• _Your objective_:
Write out the data exactly, keeping every line.

• _Data_:
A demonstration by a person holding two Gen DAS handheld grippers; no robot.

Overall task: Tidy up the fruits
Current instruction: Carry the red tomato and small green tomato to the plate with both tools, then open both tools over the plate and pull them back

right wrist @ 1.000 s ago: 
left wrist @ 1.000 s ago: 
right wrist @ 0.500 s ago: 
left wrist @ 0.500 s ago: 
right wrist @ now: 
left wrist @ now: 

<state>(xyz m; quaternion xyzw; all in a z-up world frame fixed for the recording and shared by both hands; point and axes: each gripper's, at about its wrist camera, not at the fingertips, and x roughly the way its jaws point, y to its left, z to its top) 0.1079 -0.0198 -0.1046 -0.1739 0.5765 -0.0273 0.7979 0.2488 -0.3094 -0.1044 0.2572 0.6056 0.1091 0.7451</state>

• _Answer section_:
A demonstration by a person holding two Gen DAS handheld grippers; no robot.

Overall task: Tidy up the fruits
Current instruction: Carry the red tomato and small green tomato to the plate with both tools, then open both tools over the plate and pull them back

right wrist @ 1.000 s ago: 
left wrist @ 1.000 s ago: 
right wrist @ 0.500 s ago: 
left wrist @ 0.500 s ago: 
right wrist @ now: 
left wrist @ now: 

<state>(xyz m; quaternion xyzw; all in a z-up world frame fixed for the recording and shared by both hands; point and axes: each gripper's, at about its wrist camera, not at the fingertips, and x roughly the way its jaws point, y to its left, z to its top) 0.1079 -0.0198 -0.1046 -0.1739 0.5765 -0.0273 0.7979 0.2488 -0.3094 -0.1044 0.2572 0.6056 0.1091 0.7451</state>

The answer has been given in full.